» Exercise directions
Examine each line in the records below for the word "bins". Report how many lines contain it, and nothing else.

» Records for this task

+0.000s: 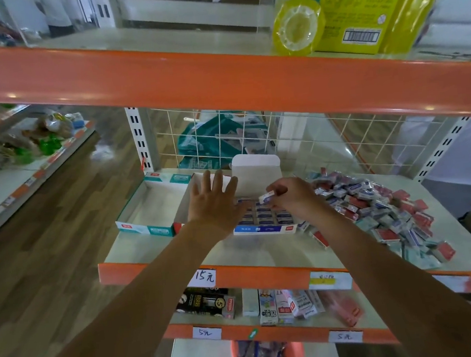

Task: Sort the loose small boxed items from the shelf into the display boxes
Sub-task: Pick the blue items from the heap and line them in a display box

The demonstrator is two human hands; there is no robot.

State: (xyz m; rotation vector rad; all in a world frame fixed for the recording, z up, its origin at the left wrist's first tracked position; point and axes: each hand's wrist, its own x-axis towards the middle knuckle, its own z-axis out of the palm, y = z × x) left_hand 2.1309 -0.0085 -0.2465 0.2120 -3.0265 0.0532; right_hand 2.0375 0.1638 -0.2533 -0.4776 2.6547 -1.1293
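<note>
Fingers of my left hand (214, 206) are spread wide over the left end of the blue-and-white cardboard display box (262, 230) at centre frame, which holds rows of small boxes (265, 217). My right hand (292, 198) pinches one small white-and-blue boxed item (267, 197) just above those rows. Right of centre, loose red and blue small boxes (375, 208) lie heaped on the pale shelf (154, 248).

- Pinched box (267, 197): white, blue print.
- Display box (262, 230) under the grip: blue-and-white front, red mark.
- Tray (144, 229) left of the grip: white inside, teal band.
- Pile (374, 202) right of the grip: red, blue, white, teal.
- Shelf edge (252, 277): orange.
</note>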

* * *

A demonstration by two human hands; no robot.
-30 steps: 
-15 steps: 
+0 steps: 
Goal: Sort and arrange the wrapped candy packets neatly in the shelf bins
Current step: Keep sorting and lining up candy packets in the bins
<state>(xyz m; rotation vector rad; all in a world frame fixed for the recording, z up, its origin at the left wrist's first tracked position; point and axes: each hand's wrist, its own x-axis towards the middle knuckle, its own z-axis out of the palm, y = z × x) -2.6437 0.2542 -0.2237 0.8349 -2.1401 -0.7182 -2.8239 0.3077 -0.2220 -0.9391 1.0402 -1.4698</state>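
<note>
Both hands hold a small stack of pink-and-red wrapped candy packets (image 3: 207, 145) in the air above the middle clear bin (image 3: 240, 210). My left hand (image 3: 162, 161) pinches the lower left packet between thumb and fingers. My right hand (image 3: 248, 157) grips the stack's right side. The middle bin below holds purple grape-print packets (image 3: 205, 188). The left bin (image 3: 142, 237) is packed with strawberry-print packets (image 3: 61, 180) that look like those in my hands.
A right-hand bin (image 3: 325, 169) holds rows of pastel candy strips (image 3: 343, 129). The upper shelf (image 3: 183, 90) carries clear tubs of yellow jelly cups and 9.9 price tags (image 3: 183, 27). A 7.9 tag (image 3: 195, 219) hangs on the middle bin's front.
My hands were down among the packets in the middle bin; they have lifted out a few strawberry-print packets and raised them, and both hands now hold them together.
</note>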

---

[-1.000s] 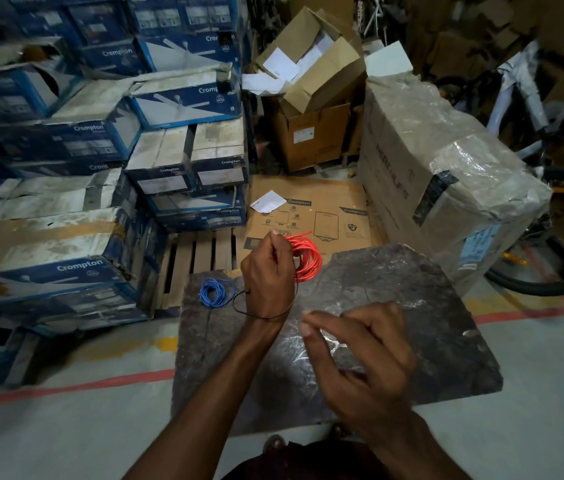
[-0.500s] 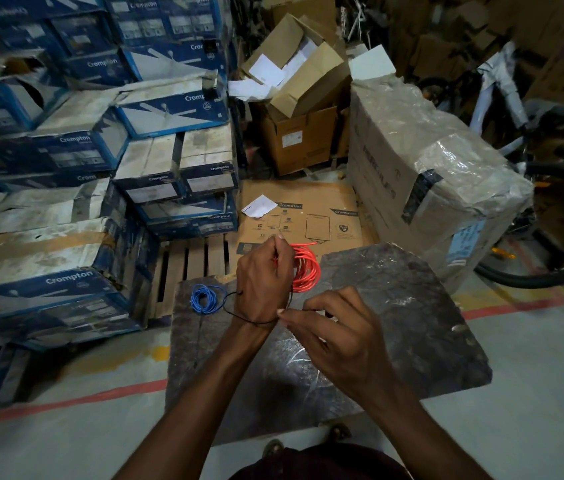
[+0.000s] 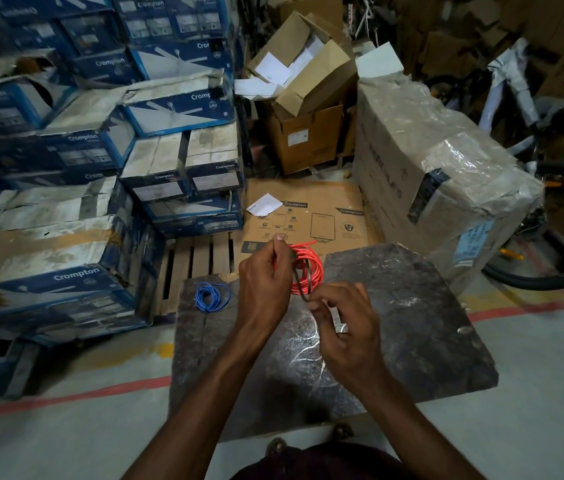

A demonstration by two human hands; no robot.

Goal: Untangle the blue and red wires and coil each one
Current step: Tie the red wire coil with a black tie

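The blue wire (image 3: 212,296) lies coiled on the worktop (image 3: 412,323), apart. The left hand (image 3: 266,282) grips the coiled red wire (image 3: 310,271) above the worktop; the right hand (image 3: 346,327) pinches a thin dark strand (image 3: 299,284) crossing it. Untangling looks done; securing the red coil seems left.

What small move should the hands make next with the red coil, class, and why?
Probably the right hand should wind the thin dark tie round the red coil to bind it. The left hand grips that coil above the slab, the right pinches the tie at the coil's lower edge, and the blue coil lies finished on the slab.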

» Answer space
2